Minipig standard supportive care was defined as antibiotics and fluids administered in a daily routine to all animals regardless of indication. All animals received prophylactic antibiotic treatment and fluid support within 72 h of irradiation and administration continued through post-irradiation Day 30. Based on current recommendations for the management of post-irradiation infection, two antibiotics were administered – a broad-spectrum antimicrobial agent (Amoxicillin suspension 10 mg kg⁻¹ PO, BID) and an aminoglycoside antibiotic (soluble gentamicin 2 mg kg⁻¹ PO, SID) to cover Gram-negative infections. Fluids were provided during this same time interval to help alleviate any potential dehydration: approximately 240 mL of water was added to regular food rations both morning and afternoon and the food allowed to soften for approximately 10 min. The softened food was readily consumed by the animals. Oral carprofen (2–3 mg kg⁻¹) was administered BID beginning at post irradiation Day 1 and continued through Day 30.

Minipig minimal support care

Minipig limited supportive care was defined as the administration of analgesic support only. Oral carprofen (2–3 mg kg⁻¹) was administered BID beginning at postirradiation Day 1 and continued through Day 30.

NHP full supportive care

The NHP full supportive care regimen has been described previously (Thrall et al. 2015) and included analgesics, nutritional and fluid supplementation, antiulceratives support, antidiarrheal support, antipyretic support, whole blood transfusions, and antiemetic support administered on an individual animal basis based on symptomology.

NHP standard supportive care

Tramadol (1–4 mg kg⁻¹ PO) was administered BID beginning post irradiation day 5 and continued to day 30. Animals refusing oral administration of tramadol for two consecutive treatments received buprenorphine (0.01 mg kg⁻¹) by IM injection BID for the duration of the treatment period.
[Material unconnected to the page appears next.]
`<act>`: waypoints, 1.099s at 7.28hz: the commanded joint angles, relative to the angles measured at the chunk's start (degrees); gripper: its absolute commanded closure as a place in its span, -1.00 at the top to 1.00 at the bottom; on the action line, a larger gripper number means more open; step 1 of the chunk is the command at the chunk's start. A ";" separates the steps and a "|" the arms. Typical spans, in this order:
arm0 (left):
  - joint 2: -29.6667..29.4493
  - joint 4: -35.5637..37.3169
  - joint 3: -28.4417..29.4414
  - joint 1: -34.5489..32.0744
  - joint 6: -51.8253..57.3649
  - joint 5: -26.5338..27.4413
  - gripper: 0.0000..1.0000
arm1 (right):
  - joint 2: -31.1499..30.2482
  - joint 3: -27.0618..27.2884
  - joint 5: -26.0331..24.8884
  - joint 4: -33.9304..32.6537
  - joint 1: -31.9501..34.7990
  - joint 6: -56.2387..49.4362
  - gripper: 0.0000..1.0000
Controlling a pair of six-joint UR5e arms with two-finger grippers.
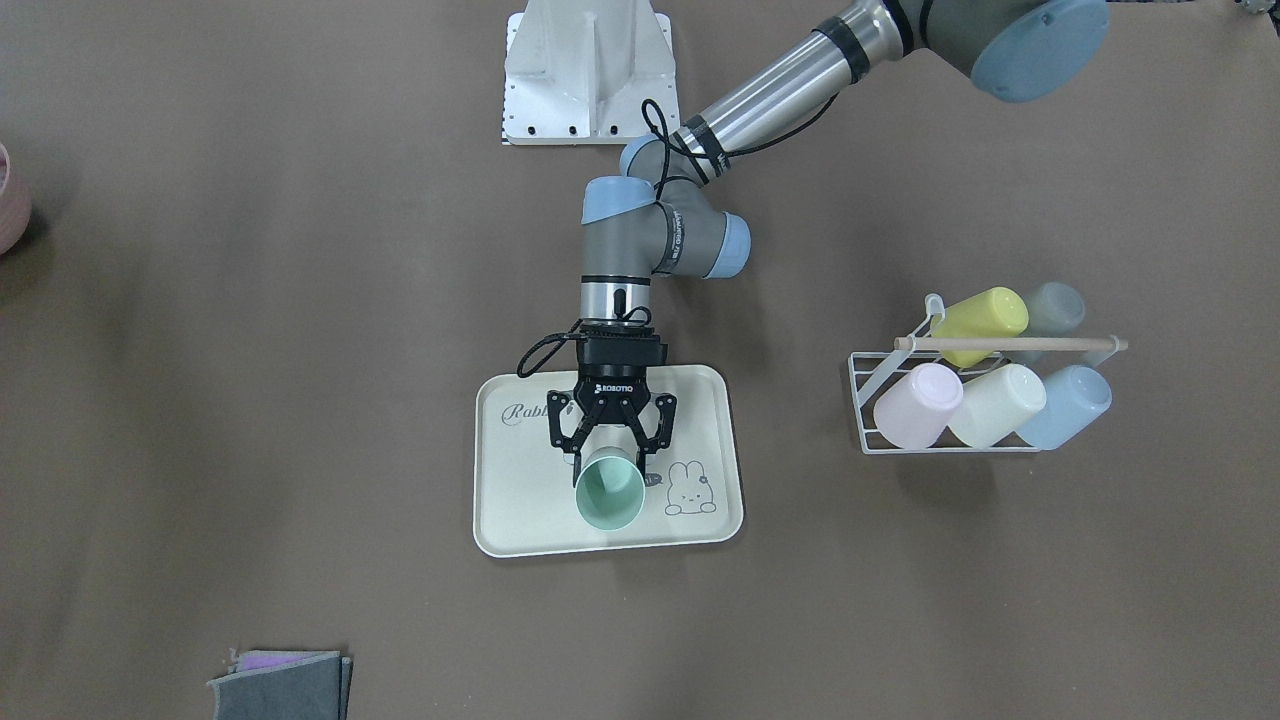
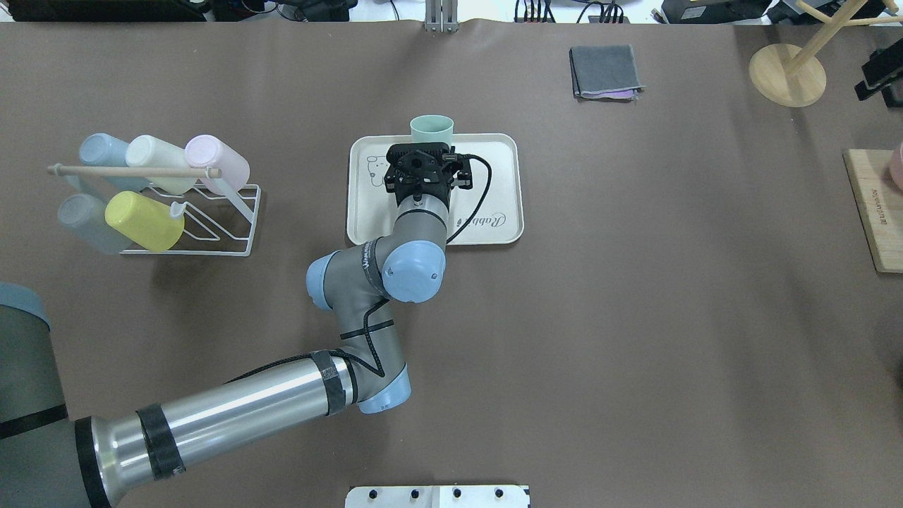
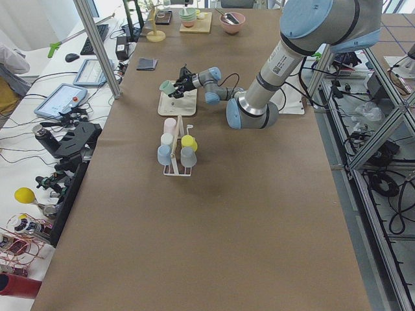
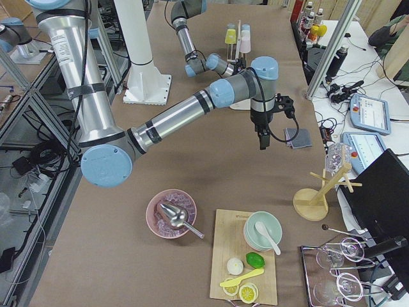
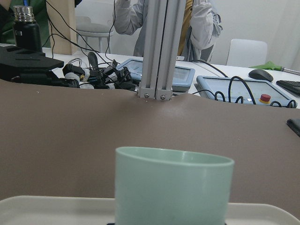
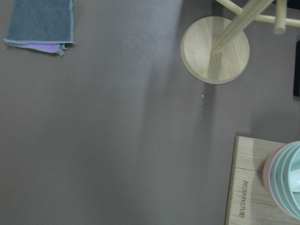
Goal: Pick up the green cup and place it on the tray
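The mint green cup stands upright, mouth up, over the front part of the cream tray with the "Rabbit" script and bunny drawing. My left gripper reaches in level over the tray, its two fingers against the cup's sides, shut on it. The cup's base is hidden, so I cannot tell whether it rests on the tray. In the left wrist view the cup fills the foreground with the tray rim below. My right gripper shows only in the exterior right view, hanging above the table; I cannot tell its state.
A white wire rack holds several pastel cups on my left. A folded grey cloth, a wooden stand and a wooden board with bowls lie far right.
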 commanded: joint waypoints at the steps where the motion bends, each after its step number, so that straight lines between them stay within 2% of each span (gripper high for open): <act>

Animals demonstrating pain or distress not relieved by tramadol or buprenorphine at the 0.01 mg kg⁻¹ dose level received buprenorphine at a dose of 0.02 mg kg⁻¹ IM BID.

Nutritional support for all animals included fresh produce daily (excluding citrus). Softened primate diet (e.g. Softies, other BioServ certified food supplements), approximately 50 g were provided SID on Days 5 to 30 in addition to regular biscuits. Gatorade ice cubes (2) prepared diluted 1:1 with tap water, were provided to all animals BID on Days 5 to 30.

All animals were provided oral antidiarrheal (Loperamide HCl) in the form of a tablet (approximately ½ of a 2 mg tablet) beginning on Day 3 and continued through Day 30.

All animals were provided oral antibiotic (enrofloxacin, 5 mg kg⁻¹) SID postirradiation Days 5 through 30. Animals that refused oral administration for two consecutive treatments were treated by IM injection (5 mg kg⁻¹) for the duration of the treatment period.

NHP minimal supportive care

Oral tramadol (1–4 mg kg⁻¹ PO) or buprenorphine (IM, 0.01 mg kg⁻¹) was administered BID beginning post irradiation day 2 and continued through day 30. Animals refusing oral administration of tramadol for two consecutive treatments received buprenorphine (0.01 mg kg⁻¹) by IM injection BID for the duration of the treatment period. Animals demonstrating pain or distress not relieved by tramadol or buprenorphine at the 0.01 mg kg⁻¹ dose level received buprenorphine at a dose of 0.02 mg kg⁻¹ IM BID.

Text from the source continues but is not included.